[Extracted data entries]

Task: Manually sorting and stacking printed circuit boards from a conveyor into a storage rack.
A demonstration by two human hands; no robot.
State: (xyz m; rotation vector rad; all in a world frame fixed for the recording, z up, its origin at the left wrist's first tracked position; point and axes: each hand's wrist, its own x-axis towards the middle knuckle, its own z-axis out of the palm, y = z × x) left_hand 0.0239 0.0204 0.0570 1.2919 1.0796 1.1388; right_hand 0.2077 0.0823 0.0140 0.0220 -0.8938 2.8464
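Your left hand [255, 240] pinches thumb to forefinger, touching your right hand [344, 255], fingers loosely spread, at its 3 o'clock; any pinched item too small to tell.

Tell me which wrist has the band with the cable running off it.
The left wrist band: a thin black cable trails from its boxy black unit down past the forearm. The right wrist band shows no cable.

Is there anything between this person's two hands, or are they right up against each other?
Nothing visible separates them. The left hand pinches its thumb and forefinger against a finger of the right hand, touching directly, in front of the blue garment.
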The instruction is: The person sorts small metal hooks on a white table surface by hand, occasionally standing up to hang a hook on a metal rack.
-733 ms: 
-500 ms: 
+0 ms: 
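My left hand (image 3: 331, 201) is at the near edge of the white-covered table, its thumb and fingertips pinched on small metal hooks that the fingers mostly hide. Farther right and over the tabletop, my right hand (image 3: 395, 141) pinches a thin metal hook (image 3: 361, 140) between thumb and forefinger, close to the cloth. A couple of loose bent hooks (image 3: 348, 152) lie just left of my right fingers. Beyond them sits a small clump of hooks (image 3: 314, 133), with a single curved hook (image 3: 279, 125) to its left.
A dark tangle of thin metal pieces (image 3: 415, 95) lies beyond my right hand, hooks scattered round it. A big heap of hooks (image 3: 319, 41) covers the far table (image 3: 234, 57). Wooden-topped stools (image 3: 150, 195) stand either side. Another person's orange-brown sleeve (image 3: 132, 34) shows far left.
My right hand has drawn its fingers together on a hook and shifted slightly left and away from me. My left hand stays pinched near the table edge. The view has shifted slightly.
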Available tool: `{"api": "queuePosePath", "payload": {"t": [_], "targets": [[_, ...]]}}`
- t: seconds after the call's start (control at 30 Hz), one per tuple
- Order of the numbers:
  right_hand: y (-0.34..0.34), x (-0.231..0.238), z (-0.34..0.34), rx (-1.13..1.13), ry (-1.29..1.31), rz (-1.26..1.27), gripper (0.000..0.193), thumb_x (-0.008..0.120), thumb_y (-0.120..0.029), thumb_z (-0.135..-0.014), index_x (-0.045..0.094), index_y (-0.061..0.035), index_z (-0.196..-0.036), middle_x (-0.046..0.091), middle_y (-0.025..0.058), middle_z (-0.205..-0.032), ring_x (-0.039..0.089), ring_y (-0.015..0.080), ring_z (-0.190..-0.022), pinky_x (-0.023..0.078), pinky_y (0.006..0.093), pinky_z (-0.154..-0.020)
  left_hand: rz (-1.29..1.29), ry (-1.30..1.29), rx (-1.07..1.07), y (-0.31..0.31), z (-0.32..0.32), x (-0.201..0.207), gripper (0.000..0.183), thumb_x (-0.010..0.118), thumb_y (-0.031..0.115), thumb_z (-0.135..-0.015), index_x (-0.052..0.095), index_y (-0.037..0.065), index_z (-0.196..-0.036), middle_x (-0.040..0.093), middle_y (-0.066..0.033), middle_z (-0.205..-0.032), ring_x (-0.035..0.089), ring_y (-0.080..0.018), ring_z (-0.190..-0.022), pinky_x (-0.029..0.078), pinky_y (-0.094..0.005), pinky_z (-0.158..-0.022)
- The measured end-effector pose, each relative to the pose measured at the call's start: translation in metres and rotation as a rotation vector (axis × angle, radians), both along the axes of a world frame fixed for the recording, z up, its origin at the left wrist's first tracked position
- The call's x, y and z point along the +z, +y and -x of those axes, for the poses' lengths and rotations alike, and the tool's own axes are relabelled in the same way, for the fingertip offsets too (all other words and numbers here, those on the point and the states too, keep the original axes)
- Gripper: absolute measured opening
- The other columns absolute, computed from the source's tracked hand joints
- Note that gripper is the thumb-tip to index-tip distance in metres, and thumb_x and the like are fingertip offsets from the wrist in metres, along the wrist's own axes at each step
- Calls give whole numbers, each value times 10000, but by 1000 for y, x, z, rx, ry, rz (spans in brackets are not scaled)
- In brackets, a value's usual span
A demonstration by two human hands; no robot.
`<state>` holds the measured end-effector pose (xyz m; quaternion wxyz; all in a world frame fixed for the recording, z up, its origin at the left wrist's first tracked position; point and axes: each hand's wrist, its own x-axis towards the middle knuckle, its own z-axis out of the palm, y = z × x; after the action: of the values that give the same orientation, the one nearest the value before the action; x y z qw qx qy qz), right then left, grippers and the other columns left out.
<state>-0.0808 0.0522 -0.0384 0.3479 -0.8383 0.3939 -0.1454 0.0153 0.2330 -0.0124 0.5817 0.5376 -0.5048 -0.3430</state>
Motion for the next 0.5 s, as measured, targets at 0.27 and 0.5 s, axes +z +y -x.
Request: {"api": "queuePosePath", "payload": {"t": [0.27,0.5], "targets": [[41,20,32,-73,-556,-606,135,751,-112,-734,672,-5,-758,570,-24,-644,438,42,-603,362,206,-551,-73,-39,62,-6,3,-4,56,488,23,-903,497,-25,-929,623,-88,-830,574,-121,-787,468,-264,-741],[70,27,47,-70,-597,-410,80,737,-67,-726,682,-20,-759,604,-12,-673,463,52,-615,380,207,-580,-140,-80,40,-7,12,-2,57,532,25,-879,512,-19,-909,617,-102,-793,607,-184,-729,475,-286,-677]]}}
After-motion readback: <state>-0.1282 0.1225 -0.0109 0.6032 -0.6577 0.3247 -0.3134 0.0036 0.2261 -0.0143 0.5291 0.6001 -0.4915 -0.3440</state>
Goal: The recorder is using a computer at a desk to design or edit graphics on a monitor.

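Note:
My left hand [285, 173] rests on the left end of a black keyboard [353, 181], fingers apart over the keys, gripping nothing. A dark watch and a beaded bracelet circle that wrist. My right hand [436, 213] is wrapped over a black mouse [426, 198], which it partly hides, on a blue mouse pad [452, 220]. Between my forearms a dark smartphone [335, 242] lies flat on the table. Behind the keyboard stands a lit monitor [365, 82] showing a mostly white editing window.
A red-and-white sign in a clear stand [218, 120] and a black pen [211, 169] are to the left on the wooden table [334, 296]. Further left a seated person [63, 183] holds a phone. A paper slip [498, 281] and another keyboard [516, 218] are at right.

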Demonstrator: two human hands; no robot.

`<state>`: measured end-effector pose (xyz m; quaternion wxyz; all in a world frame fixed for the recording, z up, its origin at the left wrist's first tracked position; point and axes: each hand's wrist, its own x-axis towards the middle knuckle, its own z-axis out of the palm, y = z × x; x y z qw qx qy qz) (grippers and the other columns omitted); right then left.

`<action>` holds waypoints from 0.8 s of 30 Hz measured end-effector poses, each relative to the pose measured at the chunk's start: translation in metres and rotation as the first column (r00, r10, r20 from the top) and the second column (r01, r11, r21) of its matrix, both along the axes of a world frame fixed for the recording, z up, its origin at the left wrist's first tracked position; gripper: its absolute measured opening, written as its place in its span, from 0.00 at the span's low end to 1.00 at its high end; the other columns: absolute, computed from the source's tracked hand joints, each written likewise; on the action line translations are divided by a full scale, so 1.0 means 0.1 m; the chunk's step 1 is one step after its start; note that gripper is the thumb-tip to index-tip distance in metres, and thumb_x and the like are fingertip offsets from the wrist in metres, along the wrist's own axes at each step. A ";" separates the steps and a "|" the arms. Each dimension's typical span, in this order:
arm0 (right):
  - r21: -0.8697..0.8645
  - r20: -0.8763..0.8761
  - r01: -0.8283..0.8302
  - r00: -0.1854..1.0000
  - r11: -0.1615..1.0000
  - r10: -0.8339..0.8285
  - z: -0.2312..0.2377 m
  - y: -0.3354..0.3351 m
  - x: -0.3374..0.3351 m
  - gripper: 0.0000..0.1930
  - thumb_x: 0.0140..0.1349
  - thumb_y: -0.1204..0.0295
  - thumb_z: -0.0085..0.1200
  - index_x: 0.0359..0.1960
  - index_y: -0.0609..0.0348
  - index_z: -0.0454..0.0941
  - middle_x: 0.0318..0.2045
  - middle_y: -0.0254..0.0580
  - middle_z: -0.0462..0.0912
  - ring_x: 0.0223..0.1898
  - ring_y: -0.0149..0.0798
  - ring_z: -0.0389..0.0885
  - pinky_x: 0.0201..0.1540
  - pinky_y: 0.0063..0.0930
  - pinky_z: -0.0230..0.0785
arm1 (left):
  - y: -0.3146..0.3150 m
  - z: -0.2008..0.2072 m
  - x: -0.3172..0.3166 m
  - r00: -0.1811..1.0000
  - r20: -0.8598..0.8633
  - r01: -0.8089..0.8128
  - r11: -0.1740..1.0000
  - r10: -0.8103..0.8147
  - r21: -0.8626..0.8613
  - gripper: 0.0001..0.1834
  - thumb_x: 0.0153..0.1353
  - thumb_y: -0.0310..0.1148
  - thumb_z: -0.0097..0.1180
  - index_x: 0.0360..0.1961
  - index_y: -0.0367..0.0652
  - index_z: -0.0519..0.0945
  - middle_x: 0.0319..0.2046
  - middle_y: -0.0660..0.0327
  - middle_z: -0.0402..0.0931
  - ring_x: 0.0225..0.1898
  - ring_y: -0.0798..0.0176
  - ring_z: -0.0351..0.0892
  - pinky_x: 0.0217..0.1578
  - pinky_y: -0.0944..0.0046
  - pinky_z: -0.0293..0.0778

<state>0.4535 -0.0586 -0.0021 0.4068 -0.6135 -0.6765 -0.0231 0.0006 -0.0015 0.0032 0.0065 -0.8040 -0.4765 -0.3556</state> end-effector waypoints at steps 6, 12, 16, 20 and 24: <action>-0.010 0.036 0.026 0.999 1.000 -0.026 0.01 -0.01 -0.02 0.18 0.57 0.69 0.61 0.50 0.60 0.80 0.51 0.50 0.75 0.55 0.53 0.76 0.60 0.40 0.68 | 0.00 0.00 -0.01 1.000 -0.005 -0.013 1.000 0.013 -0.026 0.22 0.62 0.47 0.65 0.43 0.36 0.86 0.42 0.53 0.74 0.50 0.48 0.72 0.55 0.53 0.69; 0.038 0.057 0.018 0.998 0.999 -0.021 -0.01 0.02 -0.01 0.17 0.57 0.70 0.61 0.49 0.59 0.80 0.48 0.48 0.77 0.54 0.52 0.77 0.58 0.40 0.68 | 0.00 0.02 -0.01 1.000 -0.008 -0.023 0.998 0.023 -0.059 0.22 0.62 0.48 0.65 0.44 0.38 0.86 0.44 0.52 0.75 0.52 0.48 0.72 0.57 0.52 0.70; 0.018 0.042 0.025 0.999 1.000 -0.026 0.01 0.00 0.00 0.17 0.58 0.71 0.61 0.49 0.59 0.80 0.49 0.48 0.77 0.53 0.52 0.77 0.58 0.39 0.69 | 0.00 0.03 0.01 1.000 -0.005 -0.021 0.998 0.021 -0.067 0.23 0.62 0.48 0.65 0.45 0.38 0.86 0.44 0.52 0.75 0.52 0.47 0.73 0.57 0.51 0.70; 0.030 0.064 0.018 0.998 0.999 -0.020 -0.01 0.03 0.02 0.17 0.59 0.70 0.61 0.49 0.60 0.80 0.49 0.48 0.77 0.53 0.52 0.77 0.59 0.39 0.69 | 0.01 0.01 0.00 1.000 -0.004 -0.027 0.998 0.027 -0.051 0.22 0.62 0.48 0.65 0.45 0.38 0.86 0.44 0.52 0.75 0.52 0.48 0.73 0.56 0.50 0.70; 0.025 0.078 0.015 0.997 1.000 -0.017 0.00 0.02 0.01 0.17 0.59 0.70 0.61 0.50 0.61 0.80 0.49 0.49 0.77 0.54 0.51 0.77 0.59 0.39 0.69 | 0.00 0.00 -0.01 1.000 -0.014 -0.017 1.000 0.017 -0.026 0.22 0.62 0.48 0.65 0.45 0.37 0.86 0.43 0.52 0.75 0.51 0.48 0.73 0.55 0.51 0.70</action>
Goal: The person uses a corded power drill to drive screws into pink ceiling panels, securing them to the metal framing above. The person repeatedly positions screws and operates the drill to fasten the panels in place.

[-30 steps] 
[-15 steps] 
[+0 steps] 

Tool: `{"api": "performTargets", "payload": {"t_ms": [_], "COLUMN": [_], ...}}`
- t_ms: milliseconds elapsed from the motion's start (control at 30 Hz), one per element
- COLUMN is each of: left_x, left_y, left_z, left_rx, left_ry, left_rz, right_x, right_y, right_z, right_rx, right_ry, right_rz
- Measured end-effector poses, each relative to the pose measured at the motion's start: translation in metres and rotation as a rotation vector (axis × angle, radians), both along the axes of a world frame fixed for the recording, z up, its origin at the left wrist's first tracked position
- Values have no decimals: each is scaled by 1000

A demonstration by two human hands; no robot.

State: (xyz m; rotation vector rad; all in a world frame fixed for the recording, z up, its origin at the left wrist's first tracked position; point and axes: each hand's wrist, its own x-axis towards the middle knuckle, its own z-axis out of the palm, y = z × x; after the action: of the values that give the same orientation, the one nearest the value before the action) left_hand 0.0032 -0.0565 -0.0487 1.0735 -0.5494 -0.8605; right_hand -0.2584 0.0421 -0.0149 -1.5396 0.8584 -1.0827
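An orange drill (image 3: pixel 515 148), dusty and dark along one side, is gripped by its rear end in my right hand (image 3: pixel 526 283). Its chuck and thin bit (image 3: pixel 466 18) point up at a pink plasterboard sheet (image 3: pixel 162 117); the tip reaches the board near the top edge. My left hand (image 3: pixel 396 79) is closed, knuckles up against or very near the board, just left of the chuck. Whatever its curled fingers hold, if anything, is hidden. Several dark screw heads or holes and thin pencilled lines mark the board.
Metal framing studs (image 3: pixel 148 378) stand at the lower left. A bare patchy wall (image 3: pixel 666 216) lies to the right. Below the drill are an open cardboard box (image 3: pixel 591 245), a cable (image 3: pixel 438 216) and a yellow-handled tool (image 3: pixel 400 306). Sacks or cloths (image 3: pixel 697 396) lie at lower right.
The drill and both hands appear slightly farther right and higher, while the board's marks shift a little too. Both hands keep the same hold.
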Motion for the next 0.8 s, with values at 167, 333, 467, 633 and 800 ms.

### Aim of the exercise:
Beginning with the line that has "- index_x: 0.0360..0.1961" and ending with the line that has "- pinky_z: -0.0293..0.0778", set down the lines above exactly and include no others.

### Finished task:
  - index_x: 0.0360..0.1961
  - index_y: -0.0367..0.0652
  - index_z: -0.0519..0.0945
  - middle_x: 0.0319..0.2046
  - middle_y: -0.0660..0.0327
  - middle_z: -0.0402..0.0931
  - ring_x: 0.0225..0.1898
  - ring_y: -0.0798..0.0176
  - ring_z: -0.0351..0.0892
  - pinky_x: 0.0217..0.1578
  - pinky_y: -0.0944..0.0046
  - pinky_z: -0.0293..0.0778

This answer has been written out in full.